## Your task
State how many lines in the entries below include the string "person", and give nothing beyond that number.

=== Begin Enclosure ===

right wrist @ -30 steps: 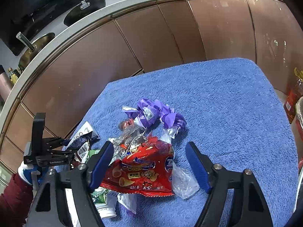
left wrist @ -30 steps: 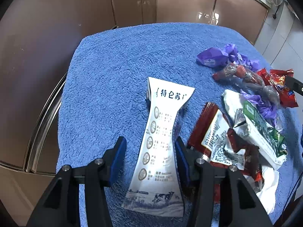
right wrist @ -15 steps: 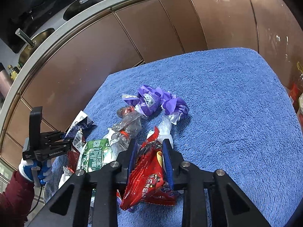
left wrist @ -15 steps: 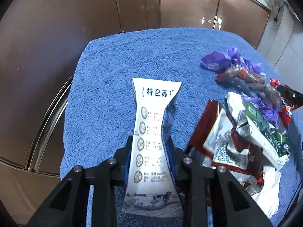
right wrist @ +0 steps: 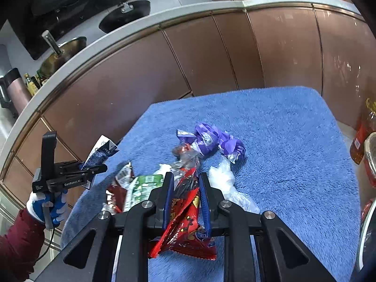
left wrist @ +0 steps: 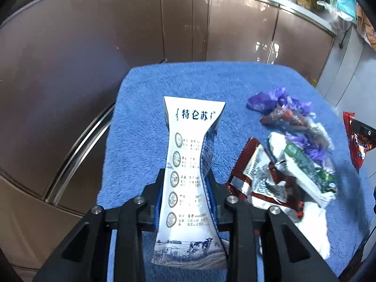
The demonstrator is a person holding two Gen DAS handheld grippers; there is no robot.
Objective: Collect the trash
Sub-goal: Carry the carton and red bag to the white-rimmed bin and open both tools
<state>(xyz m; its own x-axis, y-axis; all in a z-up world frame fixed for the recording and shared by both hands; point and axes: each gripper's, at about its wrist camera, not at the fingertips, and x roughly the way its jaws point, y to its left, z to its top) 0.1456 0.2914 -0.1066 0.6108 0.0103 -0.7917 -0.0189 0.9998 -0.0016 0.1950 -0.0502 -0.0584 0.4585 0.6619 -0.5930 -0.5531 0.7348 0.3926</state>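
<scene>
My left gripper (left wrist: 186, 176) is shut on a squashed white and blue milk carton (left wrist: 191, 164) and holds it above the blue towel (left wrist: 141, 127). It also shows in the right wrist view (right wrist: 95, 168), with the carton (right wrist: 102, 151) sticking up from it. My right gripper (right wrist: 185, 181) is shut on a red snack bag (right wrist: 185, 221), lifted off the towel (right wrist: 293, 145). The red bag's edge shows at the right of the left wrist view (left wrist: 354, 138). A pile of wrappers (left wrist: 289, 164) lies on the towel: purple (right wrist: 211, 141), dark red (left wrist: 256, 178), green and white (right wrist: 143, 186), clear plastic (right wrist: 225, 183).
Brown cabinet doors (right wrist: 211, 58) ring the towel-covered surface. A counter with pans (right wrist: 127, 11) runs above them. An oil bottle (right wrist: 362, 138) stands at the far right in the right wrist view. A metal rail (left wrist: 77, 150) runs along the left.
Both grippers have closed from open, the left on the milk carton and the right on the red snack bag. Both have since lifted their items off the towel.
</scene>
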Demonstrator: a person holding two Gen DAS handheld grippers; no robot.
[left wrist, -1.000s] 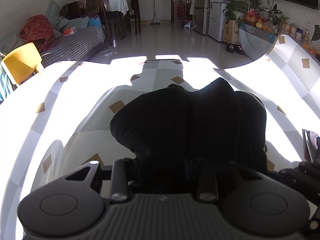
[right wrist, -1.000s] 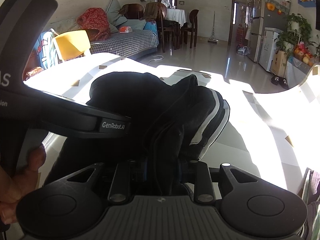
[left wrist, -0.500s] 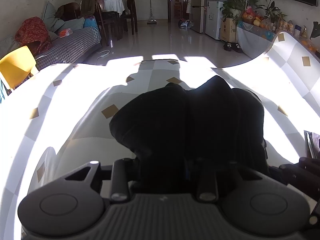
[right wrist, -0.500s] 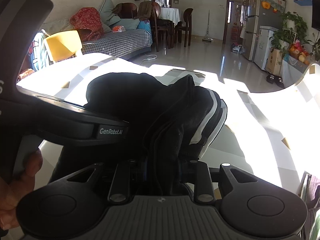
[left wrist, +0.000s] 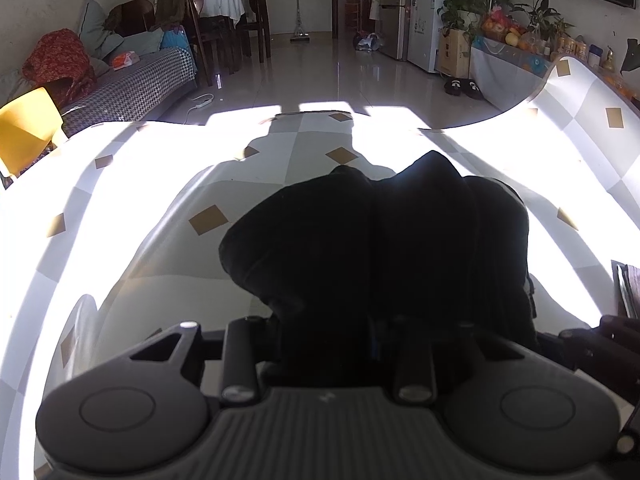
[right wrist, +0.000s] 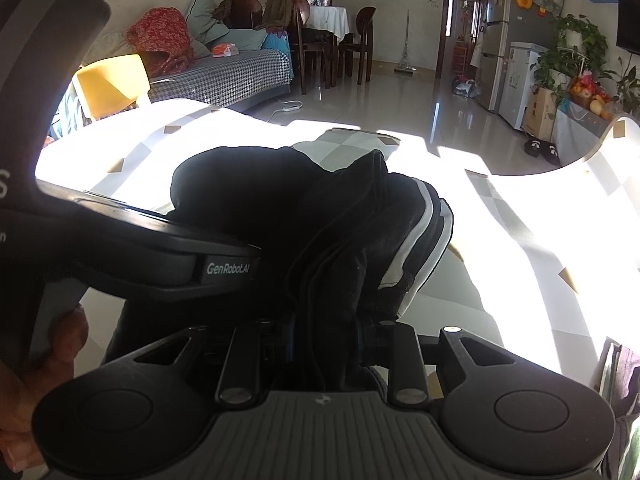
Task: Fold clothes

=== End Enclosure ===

## Output for this exercise
2